Ainda no IFRN, Juninho rompeu com a UJR. Depois, passou a construir a Liberdade, Socialismo e Revolução (LSR), corrente interna do PSOL. Hoje, está na Articulação de Esquerda (AE), tendência do PT, e é assessor parlamentar do vereador Daniel Valença (PT). Hoje, o homem faz o balanço e diz ter orgulhos e arrependimentos daquela época.

“A ocupação foi o pontapé para a organização do movimento estudantil do IFRN num quesito mais político, organizado, para além das organizações políticas que tinham, mas até com o fortalecimento da própria REGIF, que, na época, não esteve nas ocupações enquanto entidade, mas aproximou muitos estudantes a se organizar, ampliou para outros estudantes que a gente não conseguia ter contato”, avalia.

Ocupações tinham atividades políticas e culturais | Foto: Site Sinasefe (autoria não identificada)
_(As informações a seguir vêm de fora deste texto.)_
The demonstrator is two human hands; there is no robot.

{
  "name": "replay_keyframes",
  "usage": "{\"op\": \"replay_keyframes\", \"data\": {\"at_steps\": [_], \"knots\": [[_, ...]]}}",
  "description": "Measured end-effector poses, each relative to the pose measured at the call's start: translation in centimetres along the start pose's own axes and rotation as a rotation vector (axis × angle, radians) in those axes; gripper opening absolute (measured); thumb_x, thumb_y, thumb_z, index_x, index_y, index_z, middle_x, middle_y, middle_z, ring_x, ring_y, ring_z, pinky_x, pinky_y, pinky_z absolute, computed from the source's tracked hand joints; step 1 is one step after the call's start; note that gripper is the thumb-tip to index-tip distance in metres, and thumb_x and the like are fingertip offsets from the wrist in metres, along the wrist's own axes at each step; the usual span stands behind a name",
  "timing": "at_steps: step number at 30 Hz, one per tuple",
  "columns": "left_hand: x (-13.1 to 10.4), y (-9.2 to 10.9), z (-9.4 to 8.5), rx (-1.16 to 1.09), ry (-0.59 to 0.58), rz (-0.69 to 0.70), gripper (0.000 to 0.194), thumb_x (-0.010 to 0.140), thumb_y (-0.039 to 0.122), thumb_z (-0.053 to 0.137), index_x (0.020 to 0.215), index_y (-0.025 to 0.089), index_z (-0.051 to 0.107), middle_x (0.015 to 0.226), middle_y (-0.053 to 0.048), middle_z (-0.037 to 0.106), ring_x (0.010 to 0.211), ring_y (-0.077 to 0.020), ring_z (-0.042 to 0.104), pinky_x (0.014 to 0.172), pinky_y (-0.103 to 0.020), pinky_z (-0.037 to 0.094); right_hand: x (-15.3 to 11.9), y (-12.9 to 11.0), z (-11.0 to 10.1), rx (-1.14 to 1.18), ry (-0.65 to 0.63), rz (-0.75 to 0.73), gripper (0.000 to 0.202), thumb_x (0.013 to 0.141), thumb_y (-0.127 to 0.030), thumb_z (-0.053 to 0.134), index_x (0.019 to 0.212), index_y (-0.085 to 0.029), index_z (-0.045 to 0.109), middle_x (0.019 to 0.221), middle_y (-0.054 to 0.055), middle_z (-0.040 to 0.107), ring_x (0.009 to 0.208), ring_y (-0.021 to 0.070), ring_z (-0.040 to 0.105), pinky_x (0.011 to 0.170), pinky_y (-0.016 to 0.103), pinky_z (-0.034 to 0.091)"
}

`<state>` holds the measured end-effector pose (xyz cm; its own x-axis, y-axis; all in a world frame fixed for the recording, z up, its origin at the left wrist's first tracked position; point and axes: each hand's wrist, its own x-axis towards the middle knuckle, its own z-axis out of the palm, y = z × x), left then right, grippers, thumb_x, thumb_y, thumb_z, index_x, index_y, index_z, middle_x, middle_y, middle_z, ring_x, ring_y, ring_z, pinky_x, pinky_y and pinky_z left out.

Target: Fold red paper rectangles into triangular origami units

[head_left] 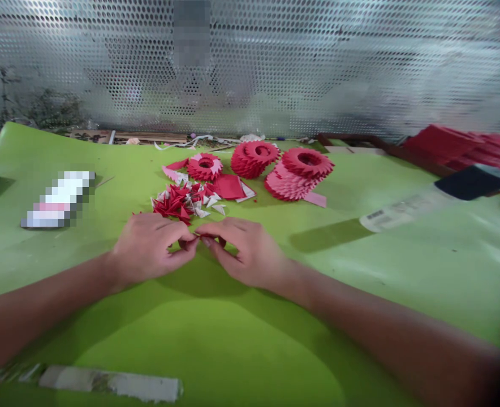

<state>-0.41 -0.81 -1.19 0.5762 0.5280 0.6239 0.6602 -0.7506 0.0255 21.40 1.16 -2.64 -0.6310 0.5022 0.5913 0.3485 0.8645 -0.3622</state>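
My left hand [156,246] and my right hand [244,249] meet at the fingertips above the green table, each closed in a pinch. Between the fingertips is a thin sliver that looks like a small folded paper piece [198,234], mostly hidden by the fingers. Just beyond my hands lies a pile of red and white folded paper triangles [176,200]. Beside it rests a small stack of red paper squares [228,187]. Behind stand a small red and pink paper ring [205,165], a red ring stack [252,159] and a taller pink and red one [296,178].
A blurred-out phone-like object [59,200] lies at the left. On the right is a tube with a dark cap [474,182], near stacked red paper [462,148]. A taped strip [110,381] lies at the front left. Perforated metal [250,68] closes off the back.
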Motion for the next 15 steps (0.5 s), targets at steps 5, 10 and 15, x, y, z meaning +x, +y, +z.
{"op": "replay_keyframes", "data": {"at_steps": [5,10,15], "knots": [[-0.05,-0.04,0.09,-0.006,-0.016,-0.009,0.03,0.095,0.023,0.056,0.068,0.019,0.068,0.053,0.005,0.067,0.044,-0.0084,0.057,0.049,-0.02,0.039,0.01,-0.38,-0.16,-0.191,0.012,-0.061,0.018,0.096,-0.019,0.058,0.108,-0.016,0.073,0.089,0.003,0.08,0.072,0.0151,0.07,0.065,0.026,0.053],[0.0,0.02,0.18,-0.008,-0.014,0.007,0.032,0.096,0.024,0.055,0.066,0.018,0.068,0.053,0.005,0.067,0.043,-0.0082,0.057,0.047,-0.02,0.038,-0.2,-0.43,-0.02,-0.311,0.011,-0.105,0.021,0.098,-0.022,0.057,0.11,-0.016,0.074,0.084,0.002,0.08,0.066,0.0142,0.069,0.061,0.026,0.05],[-0.03,0.17,0.14,0.031,-0.053,0.013,0.032,0.095,0.024,0.055,0.066,0.018,0.067,0.052,0.005,0.065,0.042,-0.0092,0.056,0.048,-0.022,0.036,-0.29,-0.61,-0.14,-0.394,-0.072,-0.109,0.027,0.1,-0.023,0.051,0.11,-0.015,0.074,0.075,0.002,0.078,0.058,0.0134,0.065,0.055,0.026,0.046]]}}
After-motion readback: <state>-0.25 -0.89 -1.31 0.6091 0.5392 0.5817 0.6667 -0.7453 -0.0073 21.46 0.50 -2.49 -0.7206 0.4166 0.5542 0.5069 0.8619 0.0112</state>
Ele reconhece que seria difícil travar as pautas do Congresso a partir das ocupações.

“A gente tinha essa noção de que não se podia fazer muito, mas, minimamente, a gente ia organizar nossa galera para ir para a rua. A partir disso, depois que a galera se juntou aos atos, teve uma boa participação. A gente organizava ato aqui [no Central] e, brincando, botava cinco mil estudantes na rua, de todos os outros campi, de outras escolas, e que eram organizados por um grupo muito pequeno”, conta.

Antes, diz, o movimento estudantil no Instituto era formado por “panelinhas”. Todo mundo se conhecia, da capital ao interior.

“Esse momento de ocupação foi muito bom para ampliar o movimento estudantil, consolidar importantes quadros do movimento a partir daqueles movimentos”, atesta o assessor.

No ano seguinte à “Primavera Secundarista 2.0”, ele foi eleito presidente da REGIF em congresso ocorrido em Currais Novos.